I am learning MySQL architecture. I come up with the following illustration:

enter image description here

There are 4 concepts that I don't understand well:

  • double write buffer
  • log buffer
  • write-ahead log
  • redo log

I read from many documents, Write-Ahead Log (WAL) is a mechanism for database durability. MySQL WAL Design Wikipedia WAL

Like the above image, there are 2 types of buffers when flushing data from the memory buffer pool to disks: double write buffer and log buffer. Why do we need 2 buffers, and how are they related to WAL?

Last but not least, what are the differences between redo logs and WAL. I think WAL can help database recover when something wrong happens (e.g.: power outage, server crashes ...). What do we need redo log alongside with WAL?

Trần Kim Dự
  • 5,872
  • 12
  • 55
  • 107

1 Answers1

17

The WAL design document you linked to gives a clue:

All the changes to data files are logged in the WAL (called the redo log in InnoDB).

That means WAL and redo log are two different terms for the same log. There is no difference.

The log buffer is an allocation in RAM. All writes to the redo log are saved in the log buffer first, because it's very fast to save some data in RAM. A transaction could be made of many changes affecting many individual rows, and writing to disk for every one of these rows would be too slow. So changes on their way to the redo log are saved in the log buffer first.
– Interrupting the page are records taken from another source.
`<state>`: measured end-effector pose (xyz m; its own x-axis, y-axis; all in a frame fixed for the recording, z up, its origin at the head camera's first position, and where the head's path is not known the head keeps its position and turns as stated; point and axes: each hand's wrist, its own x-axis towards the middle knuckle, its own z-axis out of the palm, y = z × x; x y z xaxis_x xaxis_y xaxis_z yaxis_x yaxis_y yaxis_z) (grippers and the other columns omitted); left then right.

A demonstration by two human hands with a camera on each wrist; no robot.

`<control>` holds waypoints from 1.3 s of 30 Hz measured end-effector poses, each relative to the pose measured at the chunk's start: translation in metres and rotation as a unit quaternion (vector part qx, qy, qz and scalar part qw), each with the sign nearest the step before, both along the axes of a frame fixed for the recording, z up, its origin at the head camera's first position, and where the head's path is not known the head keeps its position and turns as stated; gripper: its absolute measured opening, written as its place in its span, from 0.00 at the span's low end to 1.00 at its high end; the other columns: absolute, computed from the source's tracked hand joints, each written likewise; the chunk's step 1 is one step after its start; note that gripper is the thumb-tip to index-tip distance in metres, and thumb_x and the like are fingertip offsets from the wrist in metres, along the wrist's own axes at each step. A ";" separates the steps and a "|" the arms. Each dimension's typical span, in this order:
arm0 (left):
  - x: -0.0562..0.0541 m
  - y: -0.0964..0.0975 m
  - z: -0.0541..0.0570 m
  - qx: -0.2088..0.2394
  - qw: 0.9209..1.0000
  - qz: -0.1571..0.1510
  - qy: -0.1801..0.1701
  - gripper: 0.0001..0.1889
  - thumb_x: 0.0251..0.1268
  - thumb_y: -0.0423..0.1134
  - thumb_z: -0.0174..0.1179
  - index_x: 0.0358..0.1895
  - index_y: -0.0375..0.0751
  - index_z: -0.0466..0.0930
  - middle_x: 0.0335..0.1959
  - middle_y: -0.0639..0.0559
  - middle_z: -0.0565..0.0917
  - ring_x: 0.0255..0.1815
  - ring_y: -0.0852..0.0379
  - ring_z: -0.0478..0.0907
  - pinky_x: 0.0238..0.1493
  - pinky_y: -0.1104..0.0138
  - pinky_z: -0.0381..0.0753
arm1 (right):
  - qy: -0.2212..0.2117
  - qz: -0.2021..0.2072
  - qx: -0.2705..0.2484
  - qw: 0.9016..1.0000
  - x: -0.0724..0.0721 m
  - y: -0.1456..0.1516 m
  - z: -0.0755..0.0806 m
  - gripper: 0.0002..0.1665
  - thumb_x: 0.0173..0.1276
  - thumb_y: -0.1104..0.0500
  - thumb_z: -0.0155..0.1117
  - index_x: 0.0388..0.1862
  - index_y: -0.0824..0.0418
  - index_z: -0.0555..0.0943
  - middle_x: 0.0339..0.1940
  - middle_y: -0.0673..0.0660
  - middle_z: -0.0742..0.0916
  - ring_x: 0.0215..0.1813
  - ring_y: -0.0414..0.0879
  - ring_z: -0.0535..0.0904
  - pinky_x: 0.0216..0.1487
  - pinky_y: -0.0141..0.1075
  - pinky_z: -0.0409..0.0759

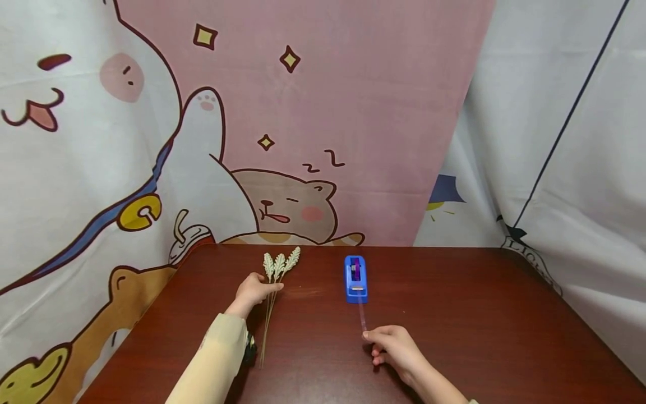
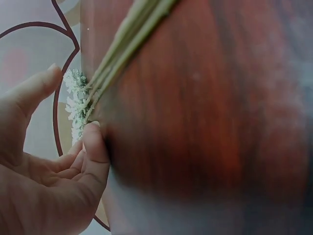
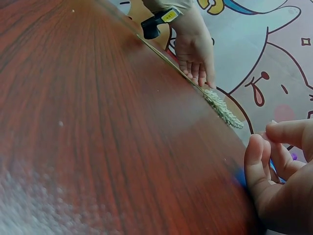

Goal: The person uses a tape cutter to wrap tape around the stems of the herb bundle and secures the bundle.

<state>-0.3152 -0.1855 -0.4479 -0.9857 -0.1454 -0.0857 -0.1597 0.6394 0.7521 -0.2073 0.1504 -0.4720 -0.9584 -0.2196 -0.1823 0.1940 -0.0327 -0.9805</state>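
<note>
head view: the right hand [image 1: 396, 350] pinches the loose end of a clear tape strip [image 1: 363, 318] between thumb and fingertip. just beyond that pinch, the strip runs up to a blue tape dispenser [image 1: 348, 286], which holds a purple tape roll [image 1: 356, 269]. well to the left of the pinch, the left hand [image 1: 254, 289] touches three wheat stalks [image 1: 277, 269], its thumb and fingers apart, not closed round them. their pale ears lie beyond its fingertips; the thin stems trail back beside its wrist over the dark wooden table [image 1: 454, 314]. behind both hands hangs a cartoon-printed cloth [image 1: 383, 112].
</note>
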 end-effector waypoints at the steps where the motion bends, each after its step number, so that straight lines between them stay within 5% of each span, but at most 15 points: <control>1: 0.000 0.000 0.000 -0.007 1.000 -0.003 -0.002 0.36 0.52 0.50 0.72 0.55 0.26 0.70 0.34 0.42 0.78 0.26 0.52 0.75 0.30 0.62 0.75 | 0.001 0.000 0.000 1.000 0.000 0.000 0.000 0.15 0.66 0.63 0.61 0.40 0.79 0.79 0.22 0.52 0.78 0.19 0.37 0.73 0.22 0.31 0.78; 4: -0.001 0.000 0.000 -0.051 0.999 -0.011 0.002 0.29 0.49 0.49 0.74 0.45 0.30 0.75 0.32 0.46 0.77 0.27 0.53 0.72 0.30 0.63 0.73 | 0.002 0.002 0.000 1.000 0.001 -0.001 0.002 0.15 0.65 0.63 0.62 0.39 0.78 0.79 0.21 0.52 0.78 0.18 0.37 0.73 0.22 0.31 0.77; 7: -0.003 0.001 -0.001 -0.088 0.996 -0.025 0.006 0.21 0.47 0.47 0.74 0.24 0.38 0.72 0.20 0.53 0.69 0.21 0.57 0.63 0.25 0.66 0.65 | 0.002 0.002 0.002 1.000 0.002 -0.001 0.003 0.15 0.65 0.63 0.63 0.39 0.78 0.79 0.21 0.52 0.78 0.18 0.37 0.73 0.22 0.31 0.77; 12: -0.004 0.006 -0.002 -0.100 0.994 -0.042 0.028 0.27 0.46 0.42 0.74 0.10 0.49 0.59 0.11 0.58 0.56 0.15 0.59 0.53 0.20 0.67 0.56 | 0.002 -0.005 0.005 1.000 0.001 0.000 0.005 0.16 0.64 0.63 0.63 0.39 0.78 0.79 0.21 0.52 0.78 0.18 0.37 0.73 0.22 0.31 0.77; 24: -0.002 0.007 -0.001 -0.124 0.991 -0.023 0.047 0.23 0.48 0.40 0.72 0.08 0.48 0.65 0.08 0.57 0.63 0.13 0.59 0.59 0.18 0.67 0.60 | 0.002 -0.003 0.006 1.000 0.000 0.001 0.005 0.15 0.65 0.63 0.62 0.39 0.78 0.80 0.21 0.52 0.79 0.18 0.37 0.73 0.22 0.31 0.77; 33: -0.005 0.004 -0.004 -0.102 0.994 -0.027 0.025 0.22 0.52 0.44 0.72 0.09 0.44 0.71 0.08 0.54 0.69 0.11 0.57 0.67 0.17 0.66 0.65 | 0.003 -0.002 0.001 1.000 0.000 0.001 0.003 0.15 0.66 0.63 0.62 0.40 0.78 0.80 0.22 0.51 0.78 0.18 0.37 0.73 0.22 0.31 0.77; 37: -0.004 0.006 -0.004 -0.065 0.997 -0.032 0.012 0.20 0.54 0.44 0.71 0.11 0.42 0.74 0.10 0.52 0.73 0.12 0.56 0.72 0.18 0.65 0.73 | -0.003 0.000 -0.007 1.000 0.000 0.001 0.000 0.15 0.66 0.63 0.62 0.40 0.77 0.80 0.21 0.51 0.78 0.18 0.37 0.73 0.22 0.30 0.77; 39: -0.002 0.009 0.000 -0.012 0.999 -0.031 0.007 0.17 0.55 0.42 0.71 0.16 0.38 0.78 0.12 0.50 0.76 0.14 0.56 0.76 0.20 0.64 0.78 | -0.006 0.000 -0.008 1.000 0.000 0.001 -0.001 0.15 0.66 0.63 0.61 0.40 0.77 0.80 0.21 0.51 0.78 0.19 0.37 0.72 0.22 0.30 0.77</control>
<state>-0.3173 -0.1768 -0.4483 -0.9940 -0.0849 -0.0687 -0.1078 0.6652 0.7388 -0.2073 0.1518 -0.4728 -0.9564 -0.2222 -0.1894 0.2050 -0.0488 -0.9775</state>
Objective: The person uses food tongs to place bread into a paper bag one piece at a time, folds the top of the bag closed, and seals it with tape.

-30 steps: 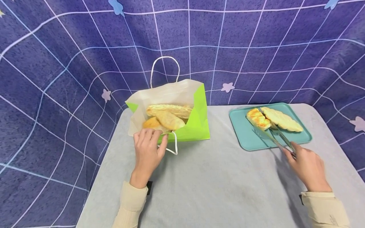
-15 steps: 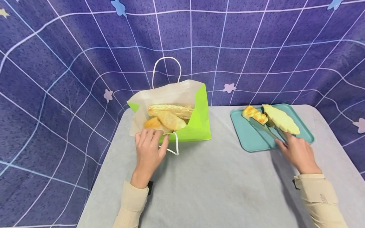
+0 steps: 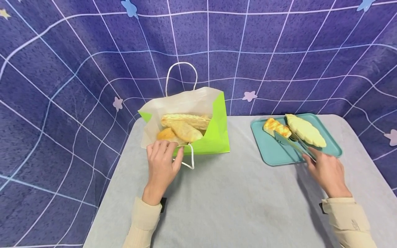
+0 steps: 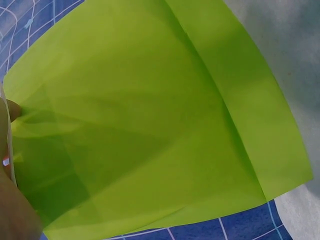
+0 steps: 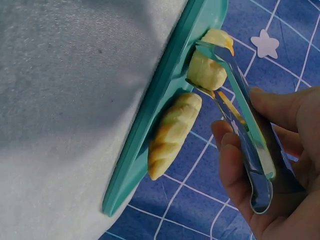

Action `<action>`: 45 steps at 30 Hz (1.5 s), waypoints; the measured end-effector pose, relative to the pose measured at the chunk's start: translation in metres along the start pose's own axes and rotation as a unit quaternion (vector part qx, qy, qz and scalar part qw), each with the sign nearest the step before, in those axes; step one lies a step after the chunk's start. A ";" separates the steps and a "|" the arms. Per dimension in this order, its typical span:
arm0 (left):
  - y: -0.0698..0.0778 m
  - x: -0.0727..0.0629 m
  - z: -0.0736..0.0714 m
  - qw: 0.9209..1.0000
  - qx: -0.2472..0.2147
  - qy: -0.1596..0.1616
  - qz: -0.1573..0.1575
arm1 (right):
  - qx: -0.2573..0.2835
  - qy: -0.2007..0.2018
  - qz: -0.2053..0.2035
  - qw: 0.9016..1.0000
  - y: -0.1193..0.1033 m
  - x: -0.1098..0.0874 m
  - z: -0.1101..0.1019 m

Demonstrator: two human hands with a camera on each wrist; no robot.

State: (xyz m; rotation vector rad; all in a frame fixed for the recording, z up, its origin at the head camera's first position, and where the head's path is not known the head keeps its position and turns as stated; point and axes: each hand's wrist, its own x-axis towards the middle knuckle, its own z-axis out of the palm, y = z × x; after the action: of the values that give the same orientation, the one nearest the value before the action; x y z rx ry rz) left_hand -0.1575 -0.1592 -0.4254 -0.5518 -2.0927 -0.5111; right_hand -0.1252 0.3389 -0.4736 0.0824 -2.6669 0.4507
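Observation:
My left hand [image 3: 161,165] grips the near rim of a green paper bag [image 3: 217,137], its thumb beside the white cord handle. Inside the standing bag lie several breads, among them a long ridged loaf [image 3: 187,120] and a smooth oval bun [image 3: 186,132]. My right hand [image 3: 327,174] holds metal tongs [image 3: 297,146] over a teal tray [image 3: 268,155]. The tong tips straddle one end of a short golden-glazed bread [image 3: 277,127], seen also in the right wrist view as a bread [image 5: 207,70] between the two arms. Beside it lies a paler, longer bread [image 3: 305,131].
Both bag and tray stand toward the back of a grey-covered table [image 3: 235,193]. A blue grid-patterned curtain [image 3: 223,34] rises right behind them. The bag's far cord handle [image 3: 181,63] sticks up against the curtain.
My right hand with the tongs has moved slightly forward and left. The golden bread has turned and shifted a little left, and the paler bread has tilted. My left hand stays on the bag.

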 end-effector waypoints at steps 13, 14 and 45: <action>0.001 -0.001 0.000 1.000 0.001 -0.002 0.001 | 0.014 0.078 -0.018 0.997 -0.018 -0.012 -0.030; 0.001 -0.001 0.000 1.000 0.001 -0.002 0.001 | 0.015 0.085 -0.021 0.996 -0.021 -0.013 -0.033; 0.000 -0.002 -0.002 1.000 0.006 -0.011 -0.003 | 0.162 0.234 -0.220 0.933 -0.152 0.038 -0.070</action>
State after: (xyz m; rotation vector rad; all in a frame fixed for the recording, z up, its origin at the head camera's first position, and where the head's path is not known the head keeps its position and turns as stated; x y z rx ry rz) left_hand -0.1549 -0.1608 -0.4264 -0.5474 -2.1182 -0.4985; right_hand -0.1117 0.2186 -0.3523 0.5815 -2.0080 0.6574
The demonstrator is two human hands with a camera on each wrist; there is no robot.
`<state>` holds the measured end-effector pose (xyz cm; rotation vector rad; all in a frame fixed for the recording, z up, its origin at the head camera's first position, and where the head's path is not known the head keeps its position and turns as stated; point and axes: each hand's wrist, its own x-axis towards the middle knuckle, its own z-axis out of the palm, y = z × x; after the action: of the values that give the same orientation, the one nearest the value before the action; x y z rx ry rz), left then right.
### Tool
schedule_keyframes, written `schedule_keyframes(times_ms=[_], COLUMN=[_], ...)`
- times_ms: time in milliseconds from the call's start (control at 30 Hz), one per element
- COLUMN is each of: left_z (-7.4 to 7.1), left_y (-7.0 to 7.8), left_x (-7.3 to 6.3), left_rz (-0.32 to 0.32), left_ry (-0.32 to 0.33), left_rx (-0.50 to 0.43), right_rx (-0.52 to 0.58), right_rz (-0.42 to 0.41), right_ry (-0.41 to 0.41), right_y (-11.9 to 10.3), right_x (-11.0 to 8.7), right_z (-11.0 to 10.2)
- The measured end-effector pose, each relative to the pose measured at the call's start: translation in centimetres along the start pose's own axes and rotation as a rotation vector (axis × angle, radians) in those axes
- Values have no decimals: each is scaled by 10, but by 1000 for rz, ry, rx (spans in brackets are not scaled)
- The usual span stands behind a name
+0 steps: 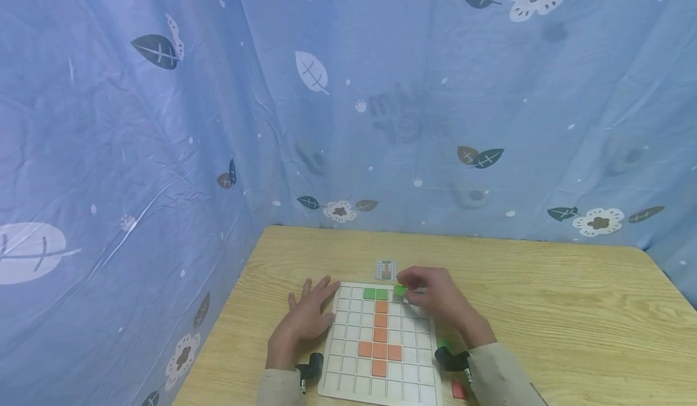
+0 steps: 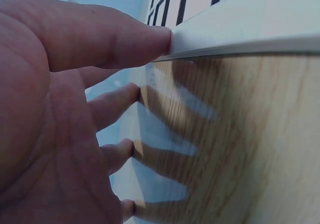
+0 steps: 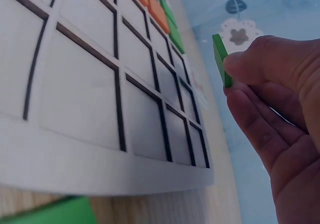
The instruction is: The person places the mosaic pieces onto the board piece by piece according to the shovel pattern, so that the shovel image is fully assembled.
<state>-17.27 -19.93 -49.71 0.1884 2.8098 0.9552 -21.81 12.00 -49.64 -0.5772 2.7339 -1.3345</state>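
Note:
A white grid board (image 1: pixel 348 379) lies on the table, with orange tiles (image 1: pixel 380 351) set as a cross-like column and two green tiles (image 1: pixel 376 294) side by side in the top row. My right hand (image 1: pixel 440 297) pinches another green tile (image 3: pixel 221 59) between thumb and fingers, above the board's upper right part. In the right wrist view that tile is held on edge, off the grid surface. Along the board's left side rests my left hand (image 1: pixel 306 318), fingers spread on the table. Its thumb (image 2: pixel 115 36) touches the board's edge in the left wrist view.
A small pattern card (image 1: pixel 386 270) lies just beyond the board's far edge. Right of the board are a green piece (image 3: pixel 55 213), partly hidden by the right wrist camera in the head view, and a red piece (image 1: pixel 458 389). A blue patterned curtain (image 1: pixel 381 121) hangs behind the table.

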Motion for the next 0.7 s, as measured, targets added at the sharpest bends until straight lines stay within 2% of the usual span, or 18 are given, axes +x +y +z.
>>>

Periodically, a group of changes in the log buffer are saved to disk, in the redo log. This happens when:

  • You commit a transaction
  • The log buffer is full (the log buffer has a fixed size)
  • Every 1 second regardless of whether the log buffer is full

The double-write buffer has a totally different purpose. It is actually a segment of the InnoDB tablespace on disk, not in RAM (I think it's confusing that the term "buffer" is used for storage in both RAM and disk).

The purpose of the double-write buffer is to prevent data corruption from partial page writes, while modified pages are copied from the innodb buffer pool to the tablespace. That is, if MySQL Server were to crash while InnoDB is writing a given page to disk, it could overwrite a page on disk partially. Even with the redo log, there would be no way to recover this page.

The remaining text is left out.